Task statement ▸ Exactly reproduce the lines beginning with the line that includes "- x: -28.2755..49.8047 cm" and ending with the last line of the data.

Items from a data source
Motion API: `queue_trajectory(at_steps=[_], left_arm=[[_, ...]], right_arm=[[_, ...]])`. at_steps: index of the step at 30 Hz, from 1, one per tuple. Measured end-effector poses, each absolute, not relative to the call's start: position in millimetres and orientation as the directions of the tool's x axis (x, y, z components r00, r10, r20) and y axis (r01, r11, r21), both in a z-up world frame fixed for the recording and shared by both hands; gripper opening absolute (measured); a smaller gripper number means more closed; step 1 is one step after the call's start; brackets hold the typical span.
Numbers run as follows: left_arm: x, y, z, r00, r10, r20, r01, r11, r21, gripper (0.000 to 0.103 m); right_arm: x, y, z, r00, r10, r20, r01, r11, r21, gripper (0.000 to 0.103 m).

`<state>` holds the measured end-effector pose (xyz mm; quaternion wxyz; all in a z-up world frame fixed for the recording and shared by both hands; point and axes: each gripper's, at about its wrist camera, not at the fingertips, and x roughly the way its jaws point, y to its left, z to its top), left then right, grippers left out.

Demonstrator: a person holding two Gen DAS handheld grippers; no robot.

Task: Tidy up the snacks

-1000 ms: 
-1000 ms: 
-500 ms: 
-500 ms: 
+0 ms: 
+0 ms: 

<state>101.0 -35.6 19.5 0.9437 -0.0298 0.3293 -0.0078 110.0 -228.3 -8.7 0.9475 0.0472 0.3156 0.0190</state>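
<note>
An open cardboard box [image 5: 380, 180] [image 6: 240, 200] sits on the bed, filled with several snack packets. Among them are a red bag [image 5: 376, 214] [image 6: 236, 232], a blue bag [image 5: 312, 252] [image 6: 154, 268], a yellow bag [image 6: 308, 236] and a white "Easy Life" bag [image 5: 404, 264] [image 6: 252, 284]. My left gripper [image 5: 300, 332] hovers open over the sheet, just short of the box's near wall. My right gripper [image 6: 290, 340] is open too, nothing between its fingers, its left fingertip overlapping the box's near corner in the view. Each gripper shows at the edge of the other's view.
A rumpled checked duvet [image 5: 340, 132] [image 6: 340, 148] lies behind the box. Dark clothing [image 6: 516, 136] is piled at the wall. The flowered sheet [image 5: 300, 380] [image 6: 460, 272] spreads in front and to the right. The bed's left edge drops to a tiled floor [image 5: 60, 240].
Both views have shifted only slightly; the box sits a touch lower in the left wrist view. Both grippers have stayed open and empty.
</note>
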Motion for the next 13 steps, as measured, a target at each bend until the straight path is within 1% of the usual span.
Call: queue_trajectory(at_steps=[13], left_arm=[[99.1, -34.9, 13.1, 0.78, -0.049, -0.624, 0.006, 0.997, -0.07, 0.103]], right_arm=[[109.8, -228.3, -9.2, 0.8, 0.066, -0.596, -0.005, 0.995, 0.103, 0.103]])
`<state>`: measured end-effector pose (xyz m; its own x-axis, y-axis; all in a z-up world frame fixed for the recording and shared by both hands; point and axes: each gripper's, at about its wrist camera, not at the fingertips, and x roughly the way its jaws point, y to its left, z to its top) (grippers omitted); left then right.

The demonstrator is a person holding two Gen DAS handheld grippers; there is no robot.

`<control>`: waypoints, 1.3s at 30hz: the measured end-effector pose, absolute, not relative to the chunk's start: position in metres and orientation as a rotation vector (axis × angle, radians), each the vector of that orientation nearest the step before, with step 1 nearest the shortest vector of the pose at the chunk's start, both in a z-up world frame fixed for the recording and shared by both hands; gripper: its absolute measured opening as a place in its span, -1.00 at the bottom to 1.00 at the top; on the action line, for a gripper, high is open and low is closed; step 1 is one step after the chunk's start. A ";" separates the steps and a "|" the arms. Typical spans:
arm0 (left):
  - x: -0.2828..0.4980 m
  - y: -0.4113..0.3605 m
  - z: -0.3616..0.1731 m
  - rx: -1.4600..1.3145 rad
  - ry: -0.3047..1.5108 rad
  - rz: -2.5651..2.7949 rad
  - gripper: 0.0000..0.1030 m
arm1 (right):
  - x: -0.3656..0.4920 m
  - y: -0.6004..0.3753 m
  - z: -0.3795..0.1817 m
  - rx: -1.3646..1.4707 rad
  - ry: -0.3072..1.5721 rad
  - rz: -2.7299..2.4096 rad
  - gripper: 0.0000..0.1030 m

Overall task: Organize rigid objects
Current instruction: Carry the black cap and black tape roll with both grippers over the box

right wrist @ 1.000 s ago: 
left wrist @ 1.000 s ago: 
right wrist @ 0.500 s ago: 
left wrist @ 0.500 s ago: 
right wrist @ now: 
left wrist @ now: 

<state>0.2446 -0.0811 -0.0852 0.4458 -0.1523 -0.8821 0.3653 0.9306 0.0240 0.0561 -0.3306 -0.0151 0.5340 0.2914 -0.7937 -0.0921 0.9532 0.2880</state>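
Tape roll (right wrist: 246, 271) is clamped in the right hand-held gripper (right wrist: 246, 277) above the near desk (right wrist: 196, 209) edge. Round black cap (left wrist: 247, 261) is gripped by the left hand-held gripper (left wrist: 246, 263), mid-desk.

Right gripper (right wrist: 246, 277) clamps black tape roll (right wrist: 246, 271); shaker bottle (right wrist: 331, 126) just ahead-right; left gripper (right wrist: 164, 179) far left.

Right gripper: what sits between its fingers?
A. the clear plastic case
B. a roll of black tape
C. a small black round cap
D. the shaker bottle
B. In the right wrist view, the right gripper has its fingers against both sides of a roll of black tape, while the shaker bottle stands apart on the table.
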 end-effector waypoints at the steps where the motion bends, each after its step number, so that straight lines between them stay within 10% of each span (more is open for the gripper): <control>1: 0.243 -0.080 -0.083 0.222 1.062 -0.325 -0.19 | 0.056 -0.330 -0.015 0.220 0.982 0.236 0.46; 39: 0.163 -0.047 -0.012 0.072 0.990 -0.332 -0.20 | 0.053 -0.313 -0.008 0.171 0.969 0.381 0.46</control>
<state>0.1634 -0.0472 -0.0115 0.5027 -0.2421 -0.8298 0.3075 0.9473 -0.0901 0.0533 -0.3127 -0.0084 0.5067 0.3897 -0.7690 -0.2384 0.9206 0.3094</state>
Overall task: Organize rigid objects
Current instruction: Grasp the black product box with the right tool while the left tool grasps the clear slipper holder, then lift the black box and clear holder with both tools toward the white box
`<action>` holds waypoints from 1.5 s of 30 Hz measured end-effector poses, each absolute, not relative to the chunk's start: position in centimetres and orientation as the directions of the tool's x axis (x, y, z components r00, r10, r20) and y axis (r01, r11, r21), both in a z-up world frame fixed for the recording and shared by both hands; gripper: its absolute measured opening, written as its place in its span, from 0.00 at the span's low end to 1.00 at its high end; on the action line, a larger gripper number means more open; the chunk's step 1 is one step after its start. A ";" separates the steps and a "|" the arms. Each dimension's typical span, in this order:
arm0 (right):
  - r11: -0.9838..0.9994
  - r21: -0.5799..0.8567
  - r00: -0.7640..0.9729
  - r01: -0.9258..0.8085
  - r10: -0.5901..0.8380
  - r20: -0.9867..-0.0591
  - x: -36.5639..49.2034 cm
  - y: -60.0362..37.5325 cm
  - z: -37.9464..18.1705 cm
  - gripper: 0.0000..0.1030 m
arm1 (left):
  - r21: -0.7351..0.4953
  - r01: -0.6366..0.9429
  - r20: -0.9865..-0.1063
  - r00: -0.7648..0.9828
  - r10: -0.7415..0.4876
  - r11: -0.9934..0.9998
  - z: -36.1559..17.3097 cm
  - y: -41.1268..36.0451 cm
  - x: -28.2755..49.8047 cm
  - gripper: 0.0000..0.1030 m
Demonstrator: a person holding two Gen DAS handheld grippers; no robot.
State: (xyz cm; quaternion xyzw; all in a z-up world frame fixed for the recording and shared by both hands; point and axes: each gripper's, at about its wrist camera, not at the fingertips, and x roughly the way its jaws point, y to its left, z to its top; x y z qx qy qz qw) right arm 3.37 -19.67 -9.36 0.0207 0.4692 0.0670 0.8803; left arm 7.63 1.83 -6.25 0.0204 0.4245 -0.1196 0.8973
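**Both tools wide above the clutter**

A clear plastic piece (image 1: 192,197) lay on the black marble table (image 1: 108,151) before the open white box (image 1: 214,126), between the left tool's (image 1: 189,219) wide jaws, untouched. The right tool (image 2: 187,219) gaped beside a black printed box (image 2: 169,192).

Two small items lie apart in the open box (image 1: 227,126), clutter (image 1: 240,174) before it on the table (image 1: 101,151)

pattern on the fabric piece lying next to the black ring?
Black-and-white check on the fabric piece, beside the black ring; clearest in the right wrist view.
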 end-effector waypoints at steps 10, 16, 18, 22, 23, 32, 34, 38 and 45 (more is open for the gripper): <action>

Result of the exercise ▸
  - x: -28.2755..49.8047 cm
  - gripper: 0.0000..0.1030 m
Demonstrator: a person holding two Gen DAS handheld grippers; no robot.
State: (xyz cm; quaternion xyzw; all in a z-up world frame fixed for the recording and shared by both hands; point and axes: each gripper's, at about its wrist camera, not at the fingertips, and x roughly the way its jaws point, y to its left, z to its top; x y z qx qy qz qw) right arm 3.37 -19.67 -9.36 0.0207 0.4692 0.0670 0.8803; left arm 7.63 1.83 -6.25 0.0204 0.4245 -0.1196 0.8973
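**Both tools wide above the clutter**

A clear plastic piece (image 1: 192,197) lay on the black marble table (image 1: 108,151) before the open white box (image 1: 214,126), between the left tool's (image 1: 189,219) wide jaws, untouched. The right tool (image 2: 187,219) gaped beside a black printed box (image 2: 169,192).

Two small items lie apart in the open box (image 1: 227,126), clutter (image 1: 240,174) before it on the table (image 1: 101,151)

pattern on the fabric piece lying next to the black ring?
Black-and-white check on the fabric piece, beside the black ring; clearest in the right wrist view.
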 end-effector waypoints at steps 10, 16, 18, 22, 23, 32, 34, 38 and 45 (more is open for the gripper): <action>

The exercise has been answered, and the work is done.